To explore these questions while uncovering the determinants of reserve holdings, we conduct an extensive empirical analysis using the data for more than 100 economies over the period of 1975 to 2004. In designing the empirical architecture, we account for some known results in the literature. For instance, previous studies have documented that the developed and developing economies display different demand for international reserves (Frenkel 1974). Other have evidenced that the nature of the demand for international reserves has changed in the presence of significant historical events such as the breakdown of the Bretton Woods system and oil crises (Bahmani-Oskooee, 1988; Frenkel, 1980; Lizondo and Mathieson 1987). Most recently, Aizenman et al. (2004) also identify structural changes in Korean reserve holding behavior after the East Asian crisis. Thus, in this paper, we sort the economies into two groups, the developed and developing economies, and investigate the determinants of the demand for international reserves in separate sample periods partitioned by crisis episodes.

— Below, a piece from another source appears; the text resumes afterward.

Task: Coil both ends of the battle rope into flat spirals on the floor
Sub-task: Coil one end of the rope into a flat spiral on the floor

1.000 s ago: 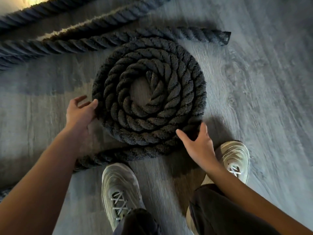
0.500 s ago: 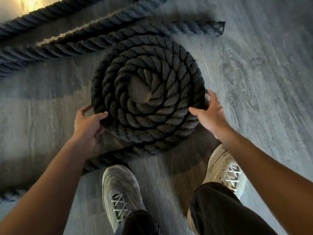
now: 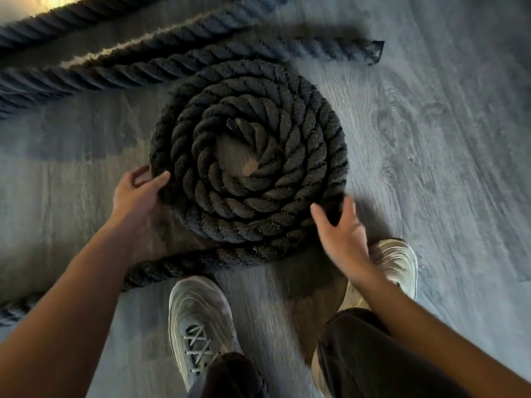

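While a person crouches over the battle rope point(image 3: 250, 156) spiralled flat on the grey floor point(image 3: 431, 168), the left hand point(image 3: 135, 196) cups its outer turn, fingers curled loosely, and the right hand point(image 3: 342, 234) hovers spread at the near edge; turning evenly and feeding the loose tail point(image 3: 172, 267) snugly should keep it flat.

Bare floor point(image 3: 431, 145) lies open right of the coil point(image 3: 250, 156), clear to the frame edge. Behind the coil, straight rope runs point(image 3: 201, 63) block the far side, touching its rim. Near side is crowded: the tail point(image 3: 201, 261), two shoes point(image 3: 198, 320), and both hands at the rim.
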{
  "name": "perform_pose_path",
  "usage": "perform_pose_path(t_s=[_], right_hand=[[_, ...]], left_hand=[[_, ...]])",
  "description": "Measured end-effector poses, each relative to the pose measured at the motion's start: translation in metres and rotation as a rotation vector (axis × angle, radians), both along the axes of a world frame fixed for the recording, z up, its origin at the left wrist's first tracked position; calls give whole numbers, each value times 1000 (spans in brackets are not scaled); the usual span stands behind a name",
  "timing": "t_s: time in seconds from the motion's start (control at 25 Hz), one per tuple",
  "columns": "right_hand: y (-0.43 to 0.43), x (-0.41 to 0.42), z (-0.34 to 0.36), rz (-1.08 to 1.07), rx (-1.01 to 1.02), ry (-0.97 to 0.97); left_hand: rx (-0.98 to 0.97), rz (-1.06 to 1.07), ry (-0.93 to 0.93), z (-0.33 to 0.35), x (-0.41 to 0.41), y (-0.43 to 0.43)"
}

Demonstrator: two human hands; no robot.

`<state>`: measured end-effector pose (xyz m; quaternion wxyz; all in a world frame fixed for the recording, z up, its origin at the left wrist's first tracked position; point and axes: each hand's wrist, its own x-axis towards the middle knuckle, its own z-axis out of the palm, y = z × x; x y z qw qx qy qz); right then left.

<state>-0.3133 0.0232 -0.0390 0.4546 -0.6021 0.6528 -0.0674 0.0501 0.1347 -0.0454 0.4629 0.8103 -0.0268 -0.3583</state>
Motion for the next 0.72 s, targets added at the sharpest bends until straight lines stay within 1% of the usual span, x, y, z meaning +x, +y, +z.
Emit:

In our regression results, we confirm that the demand for reserves of developed economies is different from that of developing economies. The (significant) explanatory variables are found to be quite different across different sample periods. We find statistically significant evidence that both the debt crisis of 1982 and the two crisis episodes in the 1990s the Tequila crisis and the Asian crisis – changed the determination of reserves holding for developing economies, while only the two 1990s crises affected developed economies. Among the determinants of reserves holding, we find import propensity, a proxy to trade openness, as the only determinant that is significant throughout the entire sample period. However, its contribution in terms of the goodness of fit of the models has been declining over years for both developed and developing economies. Financial variables, especially those on external finances, are increasing their importance in explaining the behavior of reserves holding for both groups of economies. Developed economies seem to retain premium in reserves holding compared to developing ones since the early 1980s, that allows the former economies to hold lower volumes of reserves, while developing economies must prepare more insurance to maintain their exchange rate regimes, to recover from a crisis, and to keep providing external finances. Lastly, we find little evidence that developing economies, especially emerging market economies in East Asia such as China, Hong Kong, Singapore, and Korea, are holding excessive reserves from historical perspectives.
The next session introduces the determinants tested in this study. The empirical framework is presented in Section 3, in which careful analysis on each sub-period and different groups of economies is provided. Section 4 compares the reserve holding behavior between developed and developing economies whereas Section 5 examines the optimality of reserves holding during the 1999 – 2004 period. Section 6 presents some concluding remarks.